Go through the entries, filter for the word "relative", and copy every line that has it.

(Data items)
[Start of Attachment]

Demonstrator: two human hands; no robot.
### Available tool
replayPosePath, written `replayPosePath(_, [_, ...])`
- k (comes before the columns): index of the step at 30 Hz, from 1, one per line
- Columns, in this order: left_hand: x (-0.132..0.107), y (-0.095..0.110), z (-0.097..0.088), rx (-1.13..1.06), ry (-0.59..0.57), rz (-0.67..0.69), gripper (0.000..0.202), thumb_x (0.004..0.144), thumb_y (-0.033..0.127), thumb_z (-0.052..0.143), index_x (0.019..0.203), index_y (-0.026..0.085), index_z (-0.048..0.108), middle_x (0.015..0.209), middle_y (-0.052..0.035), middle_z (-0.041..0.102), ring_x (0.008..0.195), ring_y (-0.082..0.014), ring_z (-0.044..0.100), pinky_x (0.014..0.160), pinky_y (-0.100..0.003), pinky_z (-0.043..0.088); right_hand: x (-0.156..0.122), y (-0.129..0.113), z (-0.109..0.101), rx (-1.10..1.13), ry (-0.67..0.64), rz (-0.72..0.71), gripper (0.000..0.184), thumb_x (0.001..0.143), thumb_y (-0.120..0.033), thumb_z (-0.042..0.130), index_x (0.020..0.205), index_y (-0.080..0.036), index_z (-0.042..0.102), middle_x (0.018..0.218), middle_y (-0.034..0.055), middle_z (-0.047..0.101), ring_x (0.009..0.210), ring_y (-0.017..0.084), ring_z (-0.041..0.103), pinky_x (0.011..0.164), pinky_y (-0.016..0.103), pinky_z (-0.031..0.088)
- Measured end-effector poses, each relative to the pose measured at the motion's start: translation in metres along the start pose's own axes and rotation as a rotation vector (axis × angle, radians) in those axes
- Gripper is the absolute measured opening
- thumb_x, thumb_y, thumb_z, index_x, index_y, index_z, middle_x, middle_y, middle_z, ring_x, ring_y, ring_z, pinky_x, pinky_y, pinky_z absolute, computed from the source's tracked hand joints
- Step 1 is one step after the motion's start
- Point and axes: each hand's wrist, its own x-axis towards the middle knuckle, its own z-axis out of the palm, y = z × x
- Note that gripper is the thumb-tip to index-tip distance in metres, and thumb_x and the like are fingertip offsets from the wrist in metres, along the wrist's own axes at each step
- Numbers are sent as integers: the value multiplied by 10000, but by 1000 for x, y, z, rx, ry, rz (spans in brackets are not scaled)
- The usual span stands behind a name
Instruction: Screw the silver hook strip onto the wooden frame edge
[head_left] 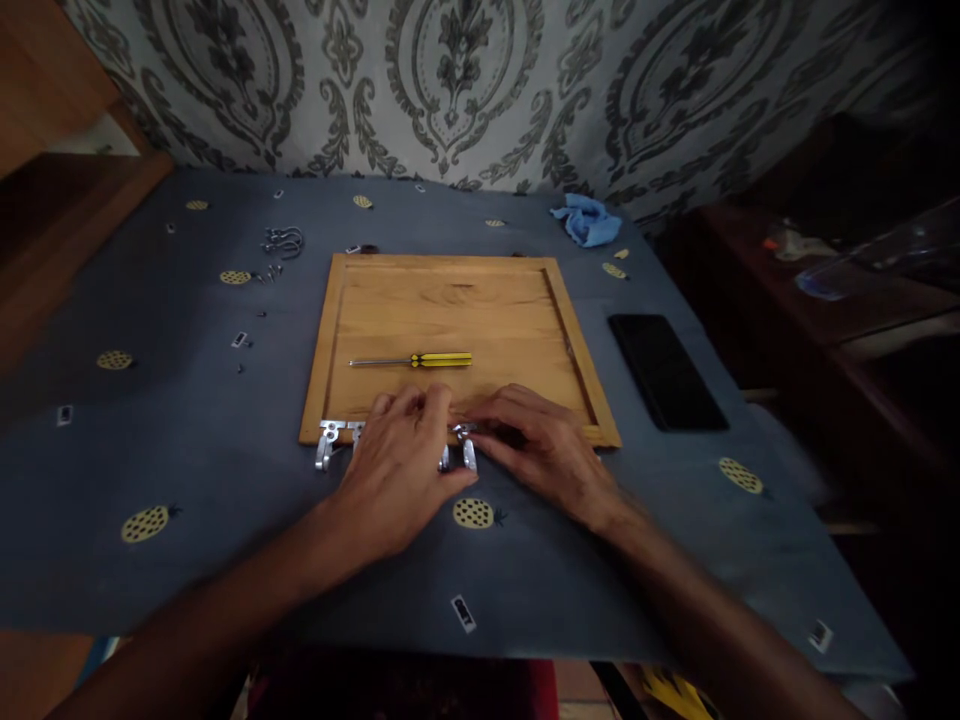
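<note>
Two hands meet at the near edge of a framed wooden panel (450,310), mid-frame, over a row of metal hinges (330,432).
The table's cloth (247,560) ends along the bottom of the frame, where both forearms are cut off; it spreads widely to the left and narrows at right. The left hand (405,450) arches palm-down, fingers bent and thumb stretched rightward, covering the middle hinges; its grip cannot be told. The right hand (536,445) comes in from lower right, thumb and forefinger nearly together at the right-hand hinge (465,432); whether they pinch it is unclear. Beyond lies a screwdriver (411,360) on the panel, with a strip of cloth between panel and phone (666,372). Small hardware at upper left is hard to make out.
</note>
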Motion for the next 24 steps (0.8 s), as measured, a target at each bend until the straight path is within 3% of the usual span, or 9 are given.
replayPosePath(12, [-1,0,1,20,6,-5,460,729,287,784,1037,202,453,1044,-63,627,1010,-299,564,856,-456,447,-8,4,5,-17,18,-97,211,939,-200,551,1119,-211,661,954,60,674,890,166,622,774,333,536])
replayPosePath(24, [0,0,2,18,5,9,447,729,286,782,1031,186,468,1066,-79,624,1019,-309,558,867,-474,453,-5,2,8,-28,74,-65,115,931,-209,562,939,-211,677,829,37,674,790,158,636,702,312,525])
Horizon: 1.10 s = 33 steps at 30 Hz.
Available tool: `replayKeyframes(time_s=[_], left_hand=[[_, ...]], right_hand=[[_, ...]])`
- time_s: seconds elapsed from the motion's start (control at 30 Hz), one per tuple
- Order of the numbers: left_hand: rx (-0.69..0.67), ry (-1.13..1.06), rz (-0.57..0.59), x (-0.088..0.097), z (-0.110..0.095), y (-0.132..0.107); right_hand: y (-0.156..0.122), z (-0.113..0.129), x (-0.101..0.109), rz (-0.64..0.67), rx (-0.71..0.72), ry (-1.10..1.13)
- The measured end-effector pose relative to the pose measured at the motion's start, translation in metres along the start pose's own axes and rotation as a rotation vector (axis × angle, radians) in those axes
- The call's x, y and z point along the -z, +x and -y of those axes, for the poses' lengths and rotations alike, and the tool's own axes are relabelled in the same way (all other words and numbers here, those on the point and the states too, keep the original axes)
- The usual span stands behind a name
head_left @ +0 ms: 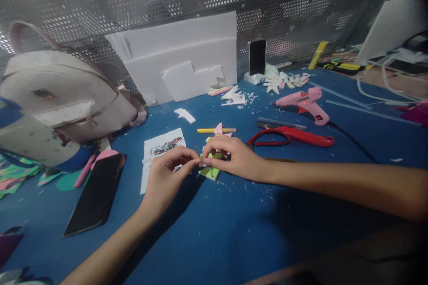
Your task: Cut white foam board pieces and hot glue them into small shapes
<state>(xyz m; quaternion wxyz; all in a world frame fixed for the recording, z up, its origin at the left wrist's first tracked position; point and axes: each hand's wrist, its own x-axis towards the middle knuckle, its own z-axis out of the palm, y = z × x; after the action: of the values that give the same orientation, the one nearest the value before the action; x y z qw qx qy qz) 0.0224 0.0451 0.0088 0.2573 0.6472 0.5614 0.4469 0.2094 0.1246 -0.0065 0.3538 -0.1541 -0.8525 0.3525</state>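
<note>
My left hand [170, 171] and my right hand [230, 156] meet over the blue table, thumbs and index fingers pinched together. Whatever sits between the fingertips is too small to make out. Right below my right hand lies a light green foam piece [210, 173], partly hidden by the fingers. A pink foam piece [219, 129] shows just beyond it, beside a yellow pen [209, 131]. Behind my left hand, a white paper sheet [147, 164] carries a heap of multicoloured glitter bits [166, 145].
Red-handled scissors [307, 137] and a pink glue gun [306, 103] with a cord lie to the right. A dark phone [95, 196] and a pale backpack [63, 89] are on the left. White boards [187, 49] lean at the back, near an upright phone [257, 57] and white scraps.
</note>
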Motion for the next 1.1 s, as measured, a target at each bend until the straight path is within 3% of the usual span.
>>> replayKeyframes(time_s=[0.4, 0.73, 0.8, 0.9, 1.03, 1.1], left_hand=[[-0.003, 0.001, -0.003, 0.001, 0.0, 0.001], [-0.125, 0.098, -0.084, 0.023, 0.005, 0.013], [-0.21, 0.136, -0.02, 0.02, 0.004, 0.011], [-0.452, 0.324, 0.133, 0.006, 0.001, 0.001], [-0.658, 0.755, 0.164, -0.017, 0.0, -0.014], [-0.739, 0.858, 0.209, -0.024, 0.002, -0.016]], right_hand=[[0.001, 0.0, 0.0, -0.004, -0.011, 0.013], [0.002, 0.001, 0.001, -0.001, -0.09, 0.087], [0.002, 0.002, 0.001, -0.012, -0.123, 0.127], [0.003, 0.001, 0.0, -0.035, -0.161, 0.168], [0.004, 0.0, 0.0, -0.041, -0.174, 0.174], [0.003, -0.001, 0.001, -0.036, -0.169, 0.172]])
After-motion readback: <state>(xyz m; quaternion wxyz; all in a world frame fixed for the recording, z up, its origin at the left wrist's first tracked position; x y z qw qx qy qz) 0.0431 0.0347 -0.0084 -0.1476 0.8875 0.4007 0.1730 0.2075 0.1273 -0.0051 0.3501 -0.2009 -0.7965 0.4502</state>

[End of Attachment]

◆ **SOLUTION FOR THIS TASK**
- Measured end-effector poses, each relative to the pose measured at the motion's start: translation in metres along the start pose's own axes and rotation as a rotation vector (axis × angle, radians) in those axes
- The measured end-effector pose relative to the pose measured at the motion's start, translation in metres along the start pose's own axes and rotation as a rotation vector (axis × angle, radians) in those axes

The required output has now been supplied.